Problem description: What is needed is an exact reproduction of the listing, without its pictures.

*** Opening Material to process ***

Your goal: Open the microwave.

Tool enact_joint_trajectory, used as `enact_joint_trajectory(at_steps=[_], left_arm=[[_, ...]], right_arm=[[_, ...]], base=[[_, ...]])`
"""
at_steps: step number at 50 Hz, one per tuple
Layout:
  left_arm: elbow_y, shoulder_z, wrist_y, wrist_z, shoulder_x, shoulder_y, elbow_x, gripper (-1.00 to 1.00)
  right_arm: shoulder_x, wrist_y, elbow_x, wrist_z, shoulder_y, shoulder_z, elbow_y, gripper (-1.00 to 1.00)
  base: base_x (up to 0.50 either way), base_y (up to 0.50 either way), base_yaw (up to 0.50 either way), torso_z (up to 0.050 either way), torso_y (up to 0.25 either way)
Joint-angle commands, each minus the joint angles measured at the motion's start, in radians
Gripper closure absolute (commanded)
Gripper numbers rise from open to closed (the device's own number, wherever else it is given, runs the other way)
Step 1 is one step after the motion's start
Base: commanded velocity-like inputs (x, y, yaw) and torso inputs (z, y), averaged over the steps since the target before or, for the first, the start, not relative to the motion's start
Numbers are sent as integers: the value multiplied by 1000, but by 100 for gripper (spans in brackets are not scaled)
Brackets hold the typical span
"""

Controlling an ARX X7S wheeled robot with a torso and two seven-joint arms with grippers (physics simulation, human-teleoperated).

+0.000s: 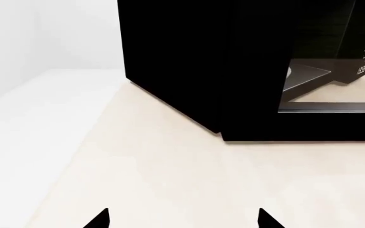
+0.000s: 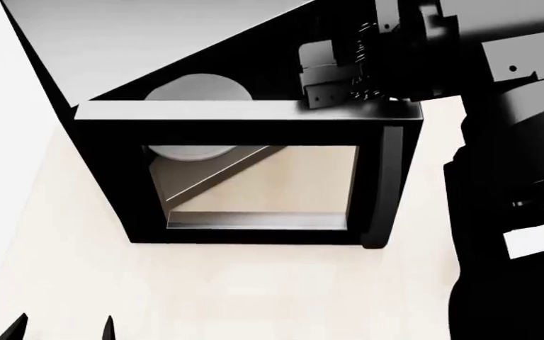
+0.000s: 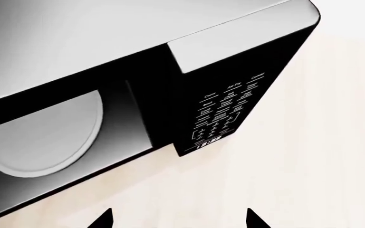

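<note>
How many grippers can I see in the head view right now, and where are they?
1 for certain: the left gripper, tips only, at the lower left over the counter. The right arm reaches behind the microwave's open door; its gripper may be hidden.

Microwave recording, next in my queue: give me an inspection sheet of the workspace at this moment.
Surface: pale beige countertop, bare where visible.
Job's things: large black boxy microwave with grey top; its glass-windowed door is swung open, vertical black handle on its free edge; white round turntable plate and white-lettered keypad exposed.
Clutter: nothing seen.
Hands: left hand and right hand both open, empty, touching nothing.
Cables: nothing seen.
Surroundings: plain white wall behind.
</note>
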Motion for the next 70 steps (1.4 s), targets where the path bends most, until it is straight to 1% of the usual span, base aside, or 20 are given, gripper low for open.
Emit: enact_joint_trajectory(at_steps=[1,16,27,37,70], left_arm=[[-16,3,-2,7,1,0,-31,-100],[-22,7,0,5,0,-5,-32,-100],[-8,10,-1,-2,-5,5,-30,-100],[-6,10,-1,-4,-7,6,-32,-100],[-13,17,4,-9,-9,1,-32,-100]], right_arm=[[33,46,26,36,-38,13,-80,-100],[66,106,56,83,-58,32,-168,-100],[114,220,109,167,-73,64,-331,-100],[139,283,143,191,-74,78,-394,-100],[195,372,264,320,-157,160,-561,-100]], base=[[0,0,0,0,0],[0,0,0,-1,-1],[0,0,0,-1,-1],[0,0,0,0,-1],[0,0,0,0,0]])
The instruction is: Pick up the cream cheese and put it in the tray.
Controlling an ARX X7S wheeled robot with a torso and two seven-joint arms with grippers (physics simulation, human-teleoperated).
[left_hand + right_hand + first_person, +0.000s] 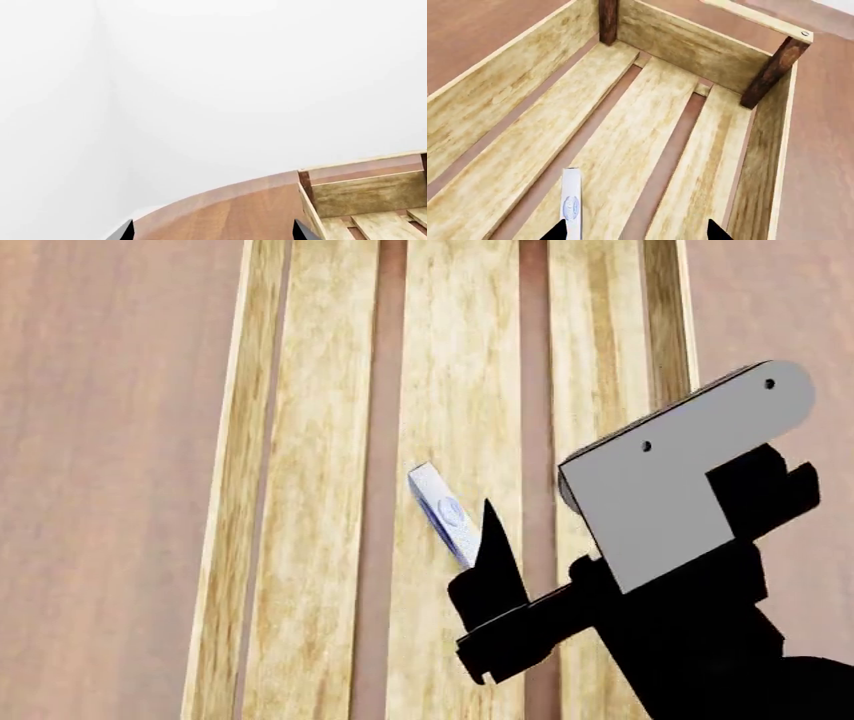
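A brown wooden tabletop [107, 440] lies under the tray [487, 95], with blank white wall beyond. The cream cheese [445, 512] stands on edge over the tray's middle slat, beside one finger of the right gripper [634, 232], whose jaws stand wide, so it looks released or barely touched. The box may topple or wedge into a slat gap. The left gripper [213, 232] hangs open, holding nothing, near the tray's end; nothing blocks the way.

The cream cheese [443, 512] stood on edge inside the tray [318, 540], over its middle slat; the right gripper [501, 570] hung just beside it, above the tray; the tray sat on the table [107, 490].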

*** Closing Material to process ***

Answer area:
Your goal: Open the microwave.

Tool enact_joint_trajectory, used as `enact_joint_trajectory(at_steps=[_], left_arm=[[_, ...]], right_arm=[[_, ...]], base=[[_, ...]])`
"""
at_steps: step number at 50 Hz, one per tuple
Layout:
  left_arm: elbow_y, shoulder_z, wrist_y, wrist_z, shoulder_x, shoulder_y, elbow_x, gripper (-1.00 to 1.00)
  right_arm: shoulder_x, wrist_y, elbow_x, wrist_z, shoulder_y, shoulder_z, elbow_y, gripper (-1.00 to 1.00)
  base: base_x (up to 0.50 either way), base_y (up to 0.50 either way), base_yaw (up to 0.50 either way), torso_z (up to 0.050 either way), torso_y (up to 0.25 either way)
Joint-angle commands, each minus the joint angles measured at the motion's start, in radians
Gripper closure absolute (commanded)
Gripper numbers rise from open to closed (the device's own number, wherever else it is given, runs the other way)
Step 1 is one step after the motion's start
Base: commanded velocity-like inputs (x, y, yaw) and torso inputs (z, y), averaged over the steps since the target before or, for the first, the start, not relative to the motion's start
Numbers are sent as integers: the value multiplied by 1000, but by 100 for gripper (spans in brackets are not scaled)
Brackets hold the typical span
"""

Controlling an ARX X7S wheeled robot with a torso and two seven-joint arms with grippers (physics simulation, human-teleoperated).

+0.000s: 
+0.000s: 
+0.000s: 

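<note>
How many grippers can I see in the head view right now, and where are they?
1 for certain: the left gripper, tips only, at the lower left over the counter. The right arm reaches behind the microwave's open door; its gripper may be hidden.

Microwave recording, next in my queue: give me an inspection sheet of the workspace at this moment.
Surface: pale beige countertop, bare where visible.
Job's things: large black boxy microwave with grey top; its glass-windowed door is swung open, vertical black handle on its free edge; white round turntable plate and white-lettered keypad exposed.
Clutter: nothing seen.
Hands: left hand and right hand both open, empty, touching nothing.
Cables: nothing seen.
Surroundings: plain white wall behind.
</note>
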Motion for the next 70 steps (1.4 s), targets where the path bends most, until it is straight to 1% of the usual span, base aside, or 20 are given, gripper low for open.
Emit: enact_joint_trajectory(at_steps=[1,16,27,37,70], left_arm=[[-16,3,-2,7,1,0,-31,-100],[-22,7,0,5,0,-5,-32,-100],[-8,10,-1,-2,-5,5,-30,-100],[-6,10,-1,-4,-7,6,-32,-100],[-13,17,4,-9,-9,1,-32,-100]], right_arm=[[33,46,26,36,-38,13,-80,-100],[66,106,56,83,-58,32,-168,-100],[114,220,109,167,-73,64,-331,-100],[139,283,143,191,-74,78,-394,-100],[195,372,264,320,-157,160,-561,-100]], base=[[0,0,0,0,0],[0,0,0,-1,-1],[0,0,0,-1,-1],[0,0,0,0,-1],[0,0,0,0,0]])
The instruction is: Pick up the cream cheese and put it in the tray.
Controlling an ARX X7S wheeled robot with a torso and two seven-joint arms with grippers (physics simulation, human-teleoperated).
[left_hand + right_hand + first_person, +0.000s] 
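A brown wooden tabletop [107, 440] lies under the tray [487, 95], with blank white wall beyond. The cream cheese [445, 512] stands on edge over the tray's middle slat, beside one finger of the right gripper [634, 232], whose jaws stand wide, so it looks released or barely touched. The box may topple or wedge into a slat gap. The left gripper [213, 232] hangs open, holding nothing, near the tray's end; nothing blocks the way.

The cream cheese [443, 512] stood on edge inside the tray [318, 540], over its middle slat; the right gripper [501, 570] hung just beside it, above the tray; the tray sat on the table [107, 490].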

There's no more to this exercise.